Rethink your ad formats. Forget the IAB, make your own standard for your own publication. You have to make sure your ads match your content, voice and vibe by having a team own and operate ad creation. You have to invest in your ad business. 

You may be thinking, is this really worth it?

Yes. 

Investing in “good” ads is a great business strategy. 

LiveIntent is a platform used to automate newsletter ads — essentially it lets customers insert dynamic banner ads into newsletters. They’re annoying and lack any connection to the content in the newsletter. The CPMs for those ads are on average ~$6. Let’s call them bad ads. 

I believe there are quite a few media upstarts that are doing advertising really well, like Every, Morning Brew, and Industry Dive, among others. The CPMs these publishers are capturing are between 10X and 40X higher than what LiveIntent captures. Let’s call those good ads. 

On top of the higher CPM, the brand affinity for those media companies is much higher because they’re taking the time to make something their audience may…  actually enjoy. 

We ran a survey once at The Hustle about our ads — 80% of the audience said they appreciated the ads because they matched the voice of our newsletter. It’s impossible for me not to consider that this investment in our advertising actually helped our brand stand out among a crowded field. 

Imagine that, ads that are additive to the brand. 

This additive experience leads to the second aspect of successful advertising in a modern media company: 

Embrace advertising as a means to a bigger end, not the end.

As Jarrod Dicker wrote, your business model is your product strategy. If you’re totally dependent on advertising, then you’ll sooner or later create a product built only for that model. It’ll be difficult to make the hard, but right, decision to prioritize your audience if advertising is your only line of revenue.
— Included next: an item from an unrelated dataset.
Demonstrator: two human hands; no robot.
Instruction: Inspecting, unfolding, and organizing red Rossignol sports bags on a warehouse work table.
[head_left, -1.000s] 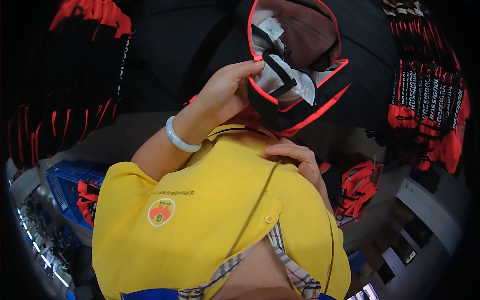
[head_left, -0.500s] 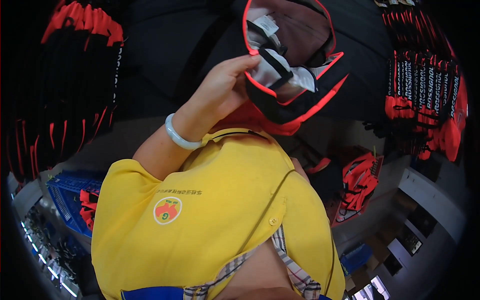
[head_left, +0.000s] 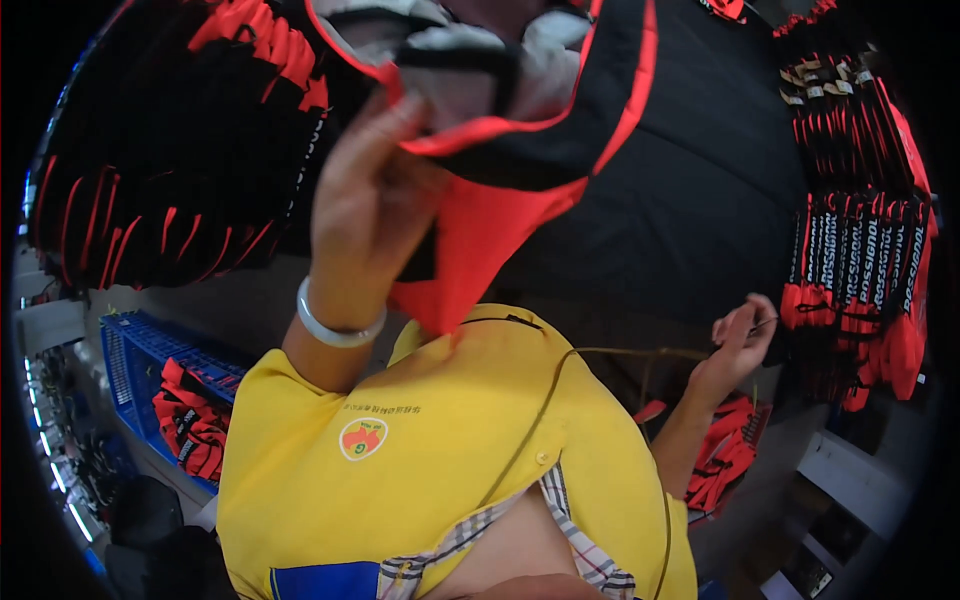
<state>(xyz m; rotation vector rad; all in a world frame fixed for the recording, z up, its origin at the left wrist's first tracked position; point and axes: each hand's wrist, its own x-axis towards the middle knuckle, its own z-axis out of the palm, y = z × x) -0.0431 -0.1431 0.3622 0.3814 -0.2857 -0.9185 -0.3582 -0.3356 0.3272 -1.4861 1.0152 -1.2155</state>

If you embrace new business models, like incorporating events, services, education, venture capital — or other products that require your audience to have an affinity for your brand — then you’re almost forced NOT to take the shortcuts that have caused advertising to be the most hated business model on the planet. 

The media companies who win in the future won’t be 100% reliant on ads, but the ads they do sell will be good for their audience, their brand, and their balance sheet.